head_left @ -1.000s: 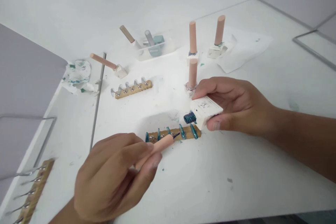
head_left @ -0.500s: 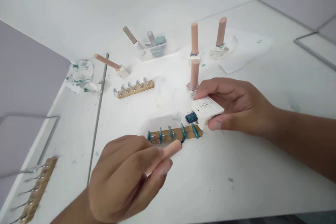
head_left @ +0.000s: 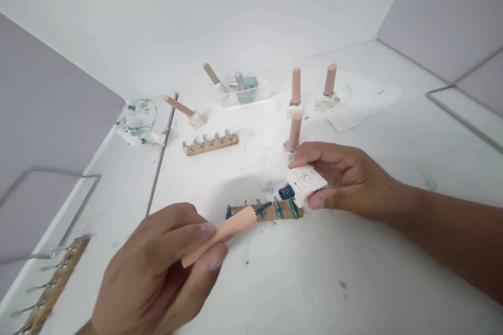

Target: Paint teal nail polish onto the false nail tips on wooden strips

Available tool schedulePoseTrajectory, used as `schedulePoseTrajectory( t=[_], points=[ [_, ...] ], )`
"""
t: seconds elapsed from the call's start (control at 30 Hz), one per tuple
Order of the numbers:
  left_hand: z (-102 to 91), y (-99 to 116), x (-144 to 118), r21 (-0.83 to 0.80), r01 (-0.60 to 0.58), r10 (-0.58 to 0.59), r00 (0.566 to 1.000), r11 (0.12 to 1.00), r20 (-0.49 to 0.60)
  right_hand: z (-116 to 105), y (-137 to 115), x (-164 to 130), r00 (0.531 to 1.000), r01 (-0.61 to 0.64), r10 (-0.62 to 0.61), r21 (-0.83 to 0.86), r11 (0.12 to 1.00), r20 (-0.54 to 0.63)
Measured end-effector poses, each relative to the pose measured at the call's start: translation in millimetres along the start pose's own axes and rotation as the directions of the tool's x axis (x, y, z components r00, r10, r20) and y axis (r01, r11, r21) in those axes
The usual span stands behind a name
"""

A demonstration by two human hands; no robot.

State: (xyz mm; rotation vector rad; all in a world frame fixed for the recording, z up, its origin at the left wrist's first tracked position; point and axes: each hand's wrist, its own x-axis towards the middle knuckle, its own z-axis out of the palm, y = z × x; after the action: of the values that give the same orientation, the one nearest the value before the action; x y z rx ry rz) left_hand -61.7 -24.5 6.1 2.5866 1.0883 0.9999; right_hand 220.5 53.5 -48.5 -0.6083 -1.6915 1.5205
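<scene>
Between the thumb and fingers of my left hand [head_left: 157, 267] is a nail polish brush [head_left: 231, 230] with a peach handle. Its dark blue bristle end lies over a wooden strip [head_left: 271, 212], near the middle of a row of teal-painted false nails [head_left: 277, 208]; contact with a nail cannot be made out. My right hand [head_left: 346, 175] grips a white nail polish bottle [head_left: 306, 183], tilted on its side. The bottle's uncapped neck is smeared with dark teal polish and points left, just above the strip's right part.
Behind stand peach-capped bottles [head_left: 296, 86] and a clear tray [head_left: 251, 98] holding more bottles. A second strip with clear nails [head_left: 210, 144] lies mid-table, another strip [head_left: 58, 285] at lower left. Stained crumpled tissue [head_left: 139, 123] lies left, a white sheet [head_left: 361, 107] at back right.
My left hand has drawn back to the left, and the brush tip has left the fourth nail for the strip's middle. My right hand still holds the bottle. The camera view has shifted.
</scene>
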Motion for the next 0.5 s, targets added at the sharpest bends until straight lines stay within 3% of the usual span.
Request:
schedulePoseTrajectory(
  t=[0.13, 0.33, 0.5],
  points=[
    [3.1, 3, 8, 0.024, -0.048, 0.048, 0.999, 0.999, 0.007, 0, 4, -1, 0.999, 0.043, -0.045, -0.082, 0.996, -0.019],
    [16.0, 3, 5, -0.002, -0.055, 0.054, 0.996, 0.999, -0.07, 0, 7, -1, 0.995, 0.097, -0.098, -0.083, 0.992, -0.009],
    [24.5, 3, 2, -0.026, -0.041, 0.038, 0.992, 0.999, -0.117, 0, 7, -2, 0.999, 0.048, -0.049, -0.051, 0.998, -0.007]
  ],
)
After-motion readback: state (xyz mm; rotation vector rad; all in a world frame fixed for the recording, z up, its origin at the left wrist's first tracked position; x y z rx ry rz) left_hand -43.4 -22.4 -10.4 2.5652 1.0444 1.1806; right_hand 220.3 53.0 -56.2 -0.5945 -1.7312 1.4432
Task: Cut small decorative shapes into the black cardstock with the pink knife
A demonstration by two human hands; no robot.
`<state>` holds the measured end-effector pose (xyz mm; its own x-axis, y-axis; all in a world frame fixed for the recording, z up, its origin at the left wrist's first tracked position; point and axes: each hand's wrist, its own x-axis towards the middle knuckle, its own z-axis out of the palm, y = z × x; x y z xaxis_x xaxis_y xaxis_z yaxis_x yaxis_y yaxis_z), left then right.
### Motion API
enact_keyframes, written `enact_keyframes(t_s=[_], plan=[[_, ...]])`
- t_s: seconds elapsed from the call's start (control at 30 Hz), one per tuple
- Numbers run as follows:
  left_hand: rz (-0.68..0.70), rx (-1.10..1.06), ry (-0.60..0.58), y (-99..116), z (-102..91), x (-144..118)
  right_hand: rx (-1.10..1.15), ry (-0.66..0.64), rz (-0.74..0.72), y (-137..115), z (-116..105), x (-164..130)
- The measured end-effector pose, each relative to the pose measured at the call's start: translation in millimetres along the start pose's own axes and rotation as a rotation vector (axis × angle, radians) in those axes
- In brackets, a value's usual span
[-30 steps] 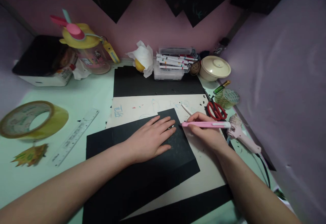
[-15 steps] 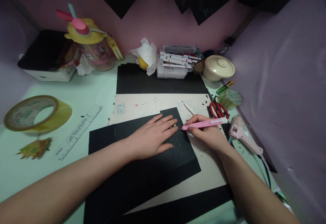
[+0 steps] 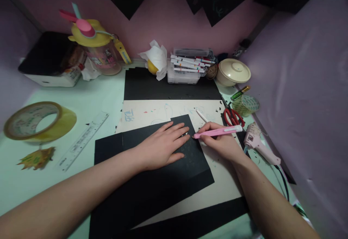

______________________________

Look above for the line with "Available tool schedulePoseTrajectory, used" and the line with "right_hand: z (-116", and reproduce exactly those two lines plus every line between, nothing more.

**Answer section**:
Available tool schedulePoseTrajectory, used as `schedulePoseTrajectory( t=[_], points=[ [_, ...] ], )`
"""
t: seconds elapsed from the call's start (control at 30 Hz), one per tuple
Order of the numbers:
  left_hand: z (-102 to 91), y (-99 to 116), x (-144 to 118), r21 (-0.83 to 0.80), r01 (-0.60 to 0.58), r10 (-0.58 to 0.59), r00 (0.566 to 1.000), r11 (0.12 to 1.00), r20 (-0.49 to 0.60)
  right_hand: z (-116 to 105), y (-137 to 115), x (-164 to 130), r00 (0.531 to 1.000), r01 (-0.61 to 0.64), r10 (-0.62 to 0.61), r21 (-0.83 to 0.86), r11 (0.12 to 1.00), r20 (-0.54 to 0.63)

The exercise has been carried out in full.